PRINCE, Philip S., SPOTILA, James and HENIKA, William S., Geosciences, Virginia Tech, 4044 Derring Hall, Blacksburg, VA 24061, psprince@vt.edu

The striking and enigmatic Blue Ridge Escarpment (BRE) of the southern Appalachians has attracted nearly constant study for more than a century. Abruptly rising 300-500 m above the Piedmont lowlands, the crest of the escarpment generally coincides with the Eastern Continental Divide (ECD) and separates steep, eastward-flowing streams of the Atlantic basin from low-gradient streams of the Blue Ridge Upland draining west-northwest, ultimately to the Gulf of Mexico.
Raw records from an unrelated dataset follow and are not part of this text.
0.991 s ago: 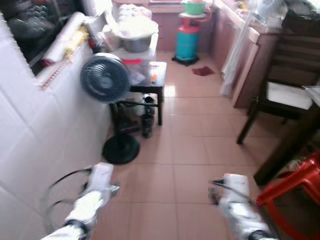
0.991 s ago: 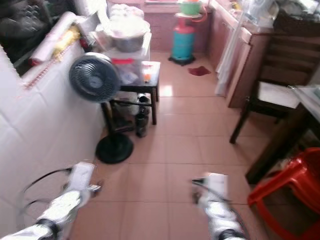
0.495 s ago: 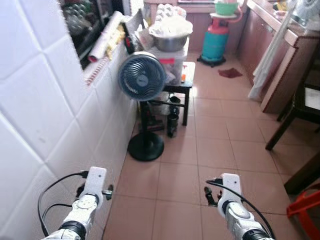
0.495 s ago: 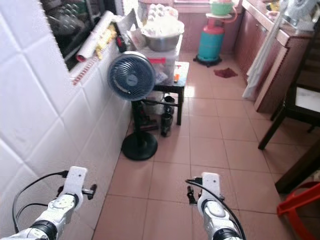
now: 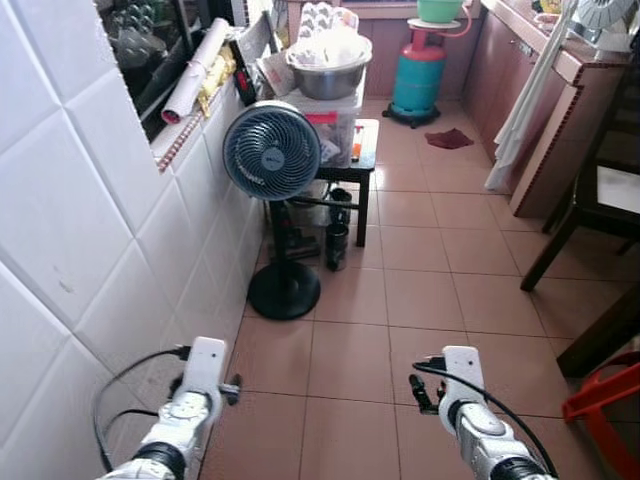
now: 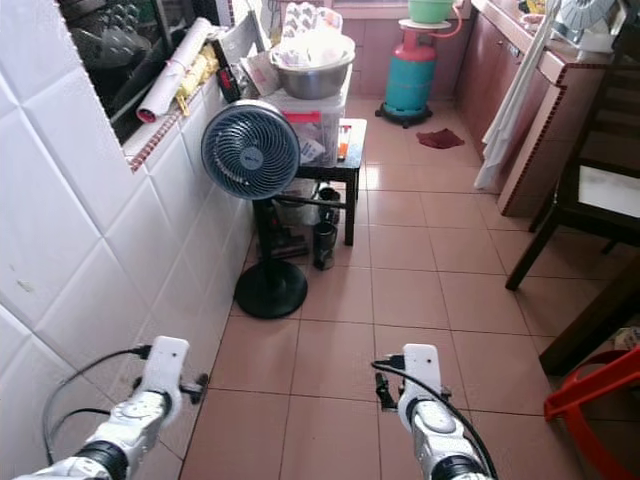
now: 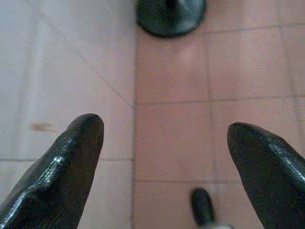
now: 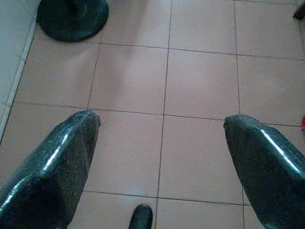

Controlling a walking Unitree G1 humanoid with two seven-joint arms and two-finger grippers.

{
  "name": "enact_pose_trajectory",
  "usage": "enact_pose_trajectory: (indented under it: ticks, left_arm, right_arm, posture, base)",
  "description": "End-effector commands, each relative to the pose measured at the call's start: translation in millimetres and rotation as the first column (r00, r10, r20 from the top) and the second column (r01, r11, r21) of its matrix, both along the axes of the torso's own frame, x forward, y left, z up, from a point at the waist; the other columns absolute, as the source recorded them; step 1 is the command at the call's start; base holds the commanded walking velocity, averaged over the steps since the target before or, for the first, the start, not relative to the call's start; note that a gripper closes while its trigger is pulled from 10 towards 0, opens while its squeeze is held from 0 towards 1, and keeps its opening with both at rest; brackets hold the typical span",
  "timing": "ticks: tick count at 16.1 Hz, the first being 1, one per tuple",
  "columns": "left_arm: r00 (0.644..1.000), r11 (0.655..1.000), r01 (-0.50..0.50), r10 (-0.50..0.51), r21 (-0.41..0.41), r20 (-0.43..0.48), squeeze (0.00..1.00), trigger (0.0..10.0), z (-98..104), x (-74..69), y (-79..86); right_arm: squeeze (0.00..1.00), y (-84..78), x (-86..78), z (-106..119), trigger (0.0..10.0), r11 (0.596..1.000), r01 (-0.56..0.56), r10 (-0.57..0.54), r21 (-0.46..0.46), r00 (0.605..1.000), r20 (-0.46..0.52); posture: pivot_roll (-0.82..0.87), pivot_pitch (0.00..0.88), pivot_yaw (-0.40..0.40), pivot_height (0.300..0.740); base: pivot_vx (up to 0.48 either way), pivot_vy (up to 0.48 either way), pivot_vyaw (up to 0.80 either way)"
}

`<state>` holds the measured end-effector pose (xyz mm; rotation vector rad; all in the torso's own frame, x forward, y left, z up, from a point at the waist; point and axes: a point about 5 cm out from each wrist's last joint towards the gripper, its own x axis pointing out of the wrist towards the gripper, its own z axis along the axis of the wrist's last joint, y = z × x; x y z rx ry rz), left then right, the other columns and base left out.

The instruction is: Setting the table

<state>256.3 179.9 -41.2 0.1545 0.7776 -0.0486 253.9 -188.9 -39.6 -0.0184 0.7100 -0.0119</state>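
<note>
Robot standing in a narrow tiled passage, both arms held forward, nothing carried.
Left gripper (image 7: 162, 157) and right gripper (image 8: 162, 152) are hanging over bare floor, fingers spread wide. No tableware within reach; the dark table edge (image 5: 608, 335) is showing at right. Risk, I judge: clipping the standing fan (image 5: 271, 152) or the red stool (image 5: 605, 400) while turning.
</note>
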Motion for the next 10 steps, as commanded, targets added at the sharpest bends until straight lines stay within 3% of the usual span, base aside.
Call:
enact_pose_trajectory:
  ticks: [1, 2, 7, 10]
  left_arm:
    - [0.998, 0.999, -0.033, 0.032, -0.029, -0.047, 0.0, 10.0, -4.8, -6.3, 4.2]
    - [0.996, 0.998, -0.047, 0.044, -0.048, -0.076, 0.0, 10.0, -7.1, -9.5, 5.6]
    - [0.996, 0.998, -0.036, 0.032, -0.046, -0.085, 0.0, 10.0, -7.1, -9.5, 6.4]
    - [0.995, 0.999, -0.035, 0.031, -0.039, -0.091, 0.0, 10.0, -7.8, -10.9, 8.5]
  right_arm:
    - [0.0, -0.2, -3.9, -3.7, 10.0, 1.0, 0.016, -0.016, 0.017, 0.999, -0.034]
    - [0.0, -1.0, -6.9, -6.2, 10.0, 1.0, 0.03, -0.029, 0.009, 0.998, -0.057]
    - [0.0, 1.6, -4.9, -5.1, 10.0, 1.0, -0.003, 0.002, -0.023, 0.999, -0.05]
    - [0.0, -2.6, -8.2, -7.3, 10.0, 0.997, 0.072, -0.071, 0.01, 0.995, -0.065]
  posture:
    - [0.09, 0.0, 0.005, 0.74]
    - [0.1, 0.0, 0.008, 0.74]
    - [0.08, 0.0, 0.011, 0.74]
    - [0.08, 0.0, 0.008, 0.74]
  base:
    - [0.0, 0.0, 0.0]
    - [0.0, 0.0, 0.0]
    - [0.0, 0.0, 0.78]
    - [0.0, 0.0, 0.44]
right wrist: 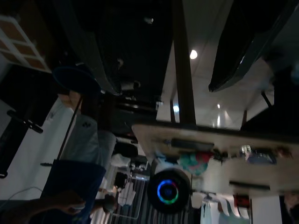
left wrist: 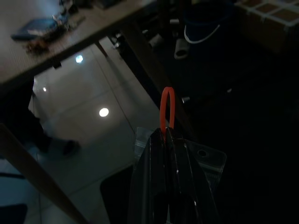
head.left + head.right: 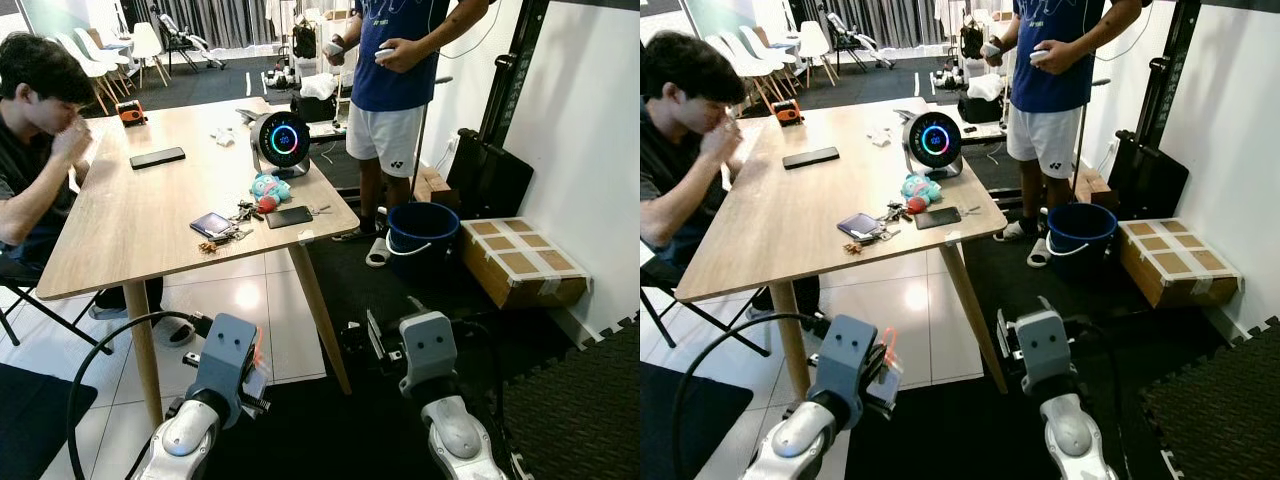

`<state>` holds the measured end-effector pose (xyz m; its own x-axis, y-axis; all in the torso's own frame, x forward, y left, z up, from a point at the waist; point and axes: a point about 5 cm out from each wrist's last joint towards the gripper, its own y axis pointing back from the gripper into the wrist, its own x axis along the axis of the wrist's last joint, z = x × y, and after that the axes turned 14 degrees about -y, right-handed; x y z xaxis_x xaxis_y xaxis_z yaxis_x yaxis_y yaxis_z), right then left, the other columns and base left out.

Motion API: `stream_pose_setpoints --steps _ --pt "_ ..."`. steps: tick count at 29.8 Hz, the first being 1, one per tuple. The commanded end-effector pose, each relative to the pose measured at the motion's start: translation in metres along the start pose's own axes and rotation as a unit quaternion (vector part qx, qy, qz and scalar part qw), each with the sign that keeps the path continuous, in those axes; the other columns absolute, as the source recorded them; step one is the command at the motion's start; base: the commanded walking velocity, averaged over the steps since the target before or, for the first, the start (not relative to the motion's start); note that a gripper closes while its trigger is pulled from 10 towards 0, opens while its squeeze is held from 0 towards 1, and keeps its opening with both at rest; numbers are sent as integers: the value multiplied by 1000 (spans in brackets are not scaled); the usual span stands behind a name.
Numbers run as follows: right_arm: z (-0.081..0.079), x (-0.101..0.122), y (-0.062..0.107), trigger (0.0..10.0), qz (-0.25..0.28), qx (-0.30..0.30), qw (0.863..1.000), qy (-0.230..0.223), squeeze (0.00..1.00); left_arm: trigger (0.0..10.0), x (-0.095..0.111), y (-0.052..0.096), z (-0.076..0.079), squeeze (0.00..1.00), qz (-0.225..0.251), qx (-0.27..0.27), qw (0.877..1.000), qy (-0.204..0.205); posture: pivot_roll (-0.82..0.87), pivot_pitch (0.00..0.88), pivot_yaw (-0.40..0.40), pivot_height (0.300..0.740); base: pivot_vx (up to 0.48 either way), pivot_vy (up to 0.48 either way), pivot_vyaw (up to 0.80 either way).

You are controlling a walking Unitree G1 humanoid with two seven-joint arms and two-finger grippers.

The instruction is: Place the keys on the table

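Left claw: I see my left claw [image 2: 167,135] pressed together on a clear plastic zip bag with an orange loop [image 2: 167,108] sticking out past the fingertips; it sits low, below the level of the surface and short of its near edge.
Keys: I cannot make out keys inside the bag (too dark in the wrist view); the bag [image 3: 887,372] shows beside the left wrist in the head views.
Surface: the long light wooden surface [image 3: 140,215] lies ahead of and above the left claw, its near corner leg between the two claws.
On the surface: ahead of the left claw, near the close edge, lie a small blue wallet [image 3: 211,224], a bunch of loose keys [image 3: 243,211], a black phone [image 3: 289,216] and a turquoise plush toy [image 3: 270,186]; farther back stands a round black speaker with a glowing ring [image 3: 283,139].
Right claw: my right claw [image 1: 163,56] is spread, fingers well apart, held low over the dark floor mat.
Beyond the right claw: a blue bucket [image 3: 422,232] and a brown cardboard box [image 3: 520,262].
People: one person sits at the surface's left side; another stands at its far right end.
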<state>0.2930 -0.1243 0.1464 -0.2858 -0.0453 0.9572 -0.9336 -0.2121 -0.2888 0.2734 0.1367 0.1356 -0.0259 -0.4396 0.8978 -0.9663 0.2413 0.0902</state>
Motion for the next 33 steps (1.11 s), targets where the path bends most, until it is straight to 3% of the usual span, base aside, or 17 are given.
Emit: stream_pose_setpoints --steps 1,13,26,33 --pt "-4 -2 1 10000 -11 5 1000 -8 0 10000 1 3 -8 0 -1 7 1000 -14 114 111 97 740 0 0 0" --pt "-13 -15 5 10000 -37 11 999 -4 0 10000 5 4 -11 0 4 -4 1000 -20 135 101 95 740 0 0 0" --pt "1 -8 -2 10000 -43 54 997 37 0 10000 15 -5 -9 0 25 46 995 80 67 91 -34 740 0 0 0" --pt "2 -7 -5 10000 -42 51 997 39 0 10000 16 -8 -9 0 28 50 994 94 62 80 -36 740 0 0 0"
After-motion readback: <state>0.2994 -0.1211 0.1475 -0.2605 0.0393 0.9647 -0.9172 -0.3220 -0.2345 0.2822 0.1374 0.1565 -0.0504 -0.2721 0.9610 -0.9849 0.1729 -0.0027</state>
Recent studies of exhumation patterns and erosion rates have confirmed inland erosional retreat of the BRE, but the mechanism, timing, and magnitude of retreat remain poorly understood. Numerous fluvial terraces preserved atop the ECD at the escarpment crest indicate the role of large stream capture events in producing inland divide migration and associated retreat of the BRE. Terraces are preserved in gaps and sags along the ECD/BRE crest and are frequently drained by clearly underfed Upland streams. Along-strike variation in weathering of the deposits suggests retreat is an ongoing but episodic process ultimately dependent upon the occasional capture of high-order Upland basins. Roundness of vein quartz or quartzite clasts indicates terrace material experienced 10’s of kilometers of transport from sources seaward of, and below, the present BRE. Many well-rounded clasts show little sign of weathering, implying rapid dissection of a recently captured basin led to their preservation atop the present ECD/BRE. Further investigation will attempt to constrain terrace sediment provenance and erosion rates in captured basins to better understand the contribution of local retreat events to the evolution of the BRE as a whole. The abundance of stranded fluvial debris atop such a mature feature as the BRE has implications for the use of upland surficial deposits in the study of younger and potentially better preserved passive margin escarpments.